Nos Sages rapportent dans la Guémara (Ta’anit 22a) que Rabbi Beroka demanda à Eliahou Hanavi de lui désigner parmi la foule  un “Ben Ha‘olam Haba” c’est à dire une personne exceptionnelle dans sa piété qui méritera d’être pleinement récompensée dans le monde futur. Le prophète lui indiqua deux personnes, des Bad’hanim, des amuseurs, qui avaient l’habitude de réjouir tous ceux qui étaient en état de tristesse. Ce texte est étonnant, car si tout le monde s’accorde sur l’importance de la joie dans la vie, de là à octroyer une telle récompense à ces comiques peut paraître exagéré !

Il y a peu de temps, est décédé à Bné-Brak Rabbi Ya’akov Zucker, un homme érudit, ‘Hazan et surtout connu justement pour ses talents de Bad’han, qu’il utilisait afin de réjouir les mariés. C’est en lisant les témoignages décrivant ses actions que j’ai compris pourquoi Eliahou Hanavi pouvait affirmer que cette qualité permettait d’être “Ben Ha‘olam Haba”. 

Rabbi Zucker utilisait ses connaissances en Torah, son humour, ses dons de chanteur et d’imitateur pour déclencher le rire dans l’assistance, toujours avec délicatesse et tact, attentif à ne blesser quiconque. S’il s’efforçait d’être toujours au rendez-vous pour les événements heureux de ses amis et proches, il avait cependant ses priorités : les orphelins, les veuves, les indigents et toutes les personnes que la vie n’avait pas favorisées : il refusa une proposition alléchante d’un milliardaire qui tenait à sa présence pour le mariage de son fils au Canada, car il voulait se rendre à celui d’un orphelin qui tombait la même date.  

Il racontait à ses enfants que pour réjouir, il fallait être capable parfois de s’oublier totalement. Il pouvait se rendre au mariage d’une famille éprouvée, monter dans la salle sur un vélo et rouler autour des familles en faisant des grimaces jusqu'à ce qu’il parvienne à provoquer le rire chez la famille. Pour ce faire, il connaissait toutes les méthodes, prenait les gens par surprise, n’économisait aucun moyen pour arriver à son but : réjouir et ainsi réchauffer les cœurs.

Mais c’est surtout cette dernière qualité qui révèle la grandeur de cet homme : il vivait intérieurement constamment dans la joie. Nous avons tous nos moments de joie et de peine et il y a des jours où nous ne sommes pas du tout d’humeur à plaisanter, plongés dans nos préoccupations et s’éloignant de tout contact.
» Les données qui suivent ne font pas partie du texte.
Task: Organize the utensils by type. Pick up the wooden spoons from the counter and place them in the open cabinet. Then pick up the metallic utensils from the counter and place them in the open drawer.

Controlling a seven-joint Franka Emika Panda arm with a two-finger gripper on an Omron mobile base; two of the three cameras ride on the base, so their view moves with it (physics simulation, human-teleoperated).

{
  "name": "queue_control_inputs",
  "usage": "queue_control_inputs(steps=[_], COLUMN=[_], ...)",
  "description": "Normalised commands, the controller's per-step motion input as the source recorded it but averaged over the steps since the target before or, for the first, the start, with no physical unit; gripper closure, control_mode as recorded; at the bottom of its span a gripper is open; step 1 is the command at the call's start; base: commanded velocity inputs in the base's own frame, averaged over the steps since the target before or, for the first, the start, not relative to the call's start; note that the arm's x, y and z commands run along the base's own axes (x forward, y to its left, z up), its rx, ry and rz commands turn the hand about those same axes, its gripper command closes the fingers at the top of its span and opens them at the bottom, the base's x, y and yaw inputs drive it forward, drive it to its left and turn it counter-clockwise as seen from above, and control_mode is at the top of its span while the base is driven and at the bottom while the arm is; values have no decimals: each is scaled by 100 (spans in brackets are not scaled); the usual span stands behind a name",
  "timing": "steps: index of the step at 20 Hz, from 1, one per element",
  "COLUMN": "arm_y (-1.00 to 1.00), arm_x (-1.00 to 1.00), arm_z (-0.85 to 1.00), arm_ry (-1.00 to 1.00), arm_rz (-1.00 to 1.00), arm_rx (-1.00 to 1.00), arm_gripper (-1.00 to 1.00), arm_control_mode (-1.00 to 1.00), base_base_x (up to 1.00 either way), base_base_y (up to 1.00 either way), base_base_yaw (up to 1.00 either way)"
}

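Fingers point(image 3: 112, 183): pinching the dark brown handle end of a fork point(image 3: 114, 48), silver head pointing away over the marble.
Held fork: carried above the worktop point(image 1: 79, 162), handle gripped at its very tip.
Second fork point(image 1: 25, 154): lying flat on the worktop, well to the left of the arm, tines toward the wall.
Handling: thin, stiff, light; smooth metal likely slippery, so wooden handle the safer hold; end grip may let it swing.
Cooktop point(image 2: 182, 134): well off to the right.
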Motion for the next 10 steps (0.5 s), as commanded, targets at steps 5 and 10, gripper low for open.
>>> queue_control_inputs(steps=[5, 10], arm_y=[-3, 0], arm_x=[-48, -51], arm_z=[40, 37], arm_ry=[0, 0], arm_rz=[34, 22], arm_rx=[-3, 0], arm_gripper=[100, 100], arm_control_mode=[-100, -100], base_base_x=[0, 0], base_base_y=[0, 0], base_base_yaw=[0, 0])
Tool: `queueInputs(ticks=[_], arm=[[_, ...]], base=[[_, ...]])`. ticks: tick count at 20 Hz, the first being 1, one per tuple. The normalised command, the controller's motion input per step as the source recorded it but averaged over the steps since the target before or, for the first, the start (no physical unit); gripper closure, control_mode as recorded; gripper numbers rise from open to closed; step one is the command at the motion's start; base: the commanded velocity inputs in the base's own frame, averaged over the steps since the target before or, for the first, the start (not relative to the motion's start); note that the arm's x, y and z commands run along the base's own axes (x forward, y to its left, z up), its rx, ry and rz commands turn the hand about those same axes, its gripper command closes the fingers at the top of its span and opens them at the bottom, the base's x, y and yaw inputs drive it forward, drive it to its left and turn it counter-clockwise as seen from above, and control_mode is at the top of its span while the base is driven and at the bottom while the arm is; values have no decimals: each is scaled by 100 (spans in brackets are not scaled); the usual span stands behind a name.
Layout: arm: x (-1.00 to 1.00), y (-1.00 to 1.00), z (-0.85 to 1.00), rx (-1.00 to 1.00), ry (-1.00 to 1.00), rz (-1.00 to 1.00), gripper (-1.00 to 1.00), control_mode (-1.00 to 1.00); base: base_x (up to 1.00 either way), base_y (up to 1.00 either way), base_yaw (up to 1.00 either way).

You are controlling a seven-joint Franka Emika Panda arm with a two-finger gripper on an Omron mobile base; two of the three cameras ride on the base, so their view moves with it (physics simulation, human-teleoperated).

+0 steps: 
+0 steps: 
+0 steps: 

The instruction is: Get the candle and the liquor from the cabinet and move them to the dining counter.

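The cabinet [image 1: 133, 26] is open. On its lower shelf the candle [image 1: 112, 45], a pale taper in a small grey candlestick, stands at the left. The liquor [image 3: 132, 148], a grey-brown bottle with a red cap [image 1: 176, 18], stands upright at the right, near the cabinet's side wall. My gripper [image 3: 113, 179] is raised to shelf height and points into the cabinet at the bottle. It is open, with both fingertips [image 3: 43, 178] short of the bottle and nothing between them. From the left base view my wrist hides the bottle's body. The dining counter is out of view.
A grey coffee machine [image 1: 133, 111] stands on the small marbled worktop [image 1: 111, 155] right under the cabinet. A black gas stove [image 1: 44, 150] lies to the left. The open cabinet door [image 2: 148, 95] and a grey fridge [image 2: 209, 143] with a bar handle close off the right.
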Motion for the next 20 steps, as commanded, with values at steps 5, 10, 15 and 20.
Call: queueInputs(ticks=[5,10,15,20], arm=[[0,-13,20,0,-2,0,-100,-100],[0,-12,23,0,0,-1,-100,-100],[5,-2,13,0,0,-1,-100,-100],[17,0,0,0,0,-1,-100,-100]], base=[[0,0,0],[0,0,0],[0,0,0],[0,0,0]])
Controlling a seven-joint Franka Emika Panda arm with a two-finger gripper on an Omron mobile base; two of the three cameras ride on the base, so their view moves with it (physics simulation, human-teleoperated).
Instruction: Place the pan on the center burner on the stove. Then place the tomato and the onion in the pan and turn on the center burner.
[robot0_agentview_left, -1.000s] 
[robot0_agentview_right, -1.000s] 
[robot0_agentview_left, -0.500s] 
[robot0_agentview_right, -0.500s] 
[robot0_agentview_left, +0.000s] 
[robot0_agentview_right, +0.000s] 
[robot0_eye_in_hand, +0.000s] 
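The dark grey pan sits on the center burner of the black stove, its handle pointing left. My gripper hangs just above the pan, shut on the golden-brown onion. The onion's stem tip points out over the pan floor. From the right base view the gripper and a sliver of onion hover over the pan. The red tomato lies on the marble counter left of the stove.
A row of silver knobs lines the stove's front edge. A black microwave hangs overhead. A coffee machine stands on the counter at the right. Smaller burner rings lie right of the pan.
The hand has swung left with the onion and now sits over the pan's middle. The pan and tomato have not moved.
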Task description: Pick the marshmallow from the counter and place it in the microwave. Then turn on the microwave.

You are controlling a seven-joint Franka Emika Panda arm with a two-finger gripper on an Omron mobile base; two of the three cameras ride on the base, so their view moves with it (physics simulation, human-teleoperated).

Il n’est pas évident de toujours surmonter son mécontentement et ses frustrations. Pour rester constamment dans la Sim’ha, il faut beaucoup d’Emouna et savoir que D.ieu ne cherche que notre bien. Pour aider son prochain et lui remonter le moral, il faut avoir soi-même surmonté ses problèmes et être serein dans son quotidien. 

Seul celui qui est vraiment joyeux, après avoir fait un travail intérieur de confiance parfaite en D.ieu, peut aider véritablement les attristés et mérite à juste titre d’être “Ben Ha‘olam Haba”.

Nous nous rapprochons de Roch Hachana, le jour où nous proclamerons la royauté de D.ieu. Nous nous habillerons en blanc, consommerons des mets sucrés et fêterons ce jour comme il est digne de marquer tout événement du calendrier juif. Mais si la joie intérieure nous fait défaut, c’est que dans notre approche de ce grand jour, il manque un élément fondamental qui est l’amour et la confiance en D.ieu. Nous devons chercher à acquérir ces attributs qui mèneront à la joie véritable.

Ani Lédodi Védodi Li (“J’aspire à m’approcher de mon bien-aimé, et mon bien-aimé vers moi”), est le message du mois d’Eloul, celui de l’amour, de la proximité et de la confiance entre D.ieu et le peuple juif. C’est le vestibule incontournable pour accéder en ce début d’année au palais du Roi.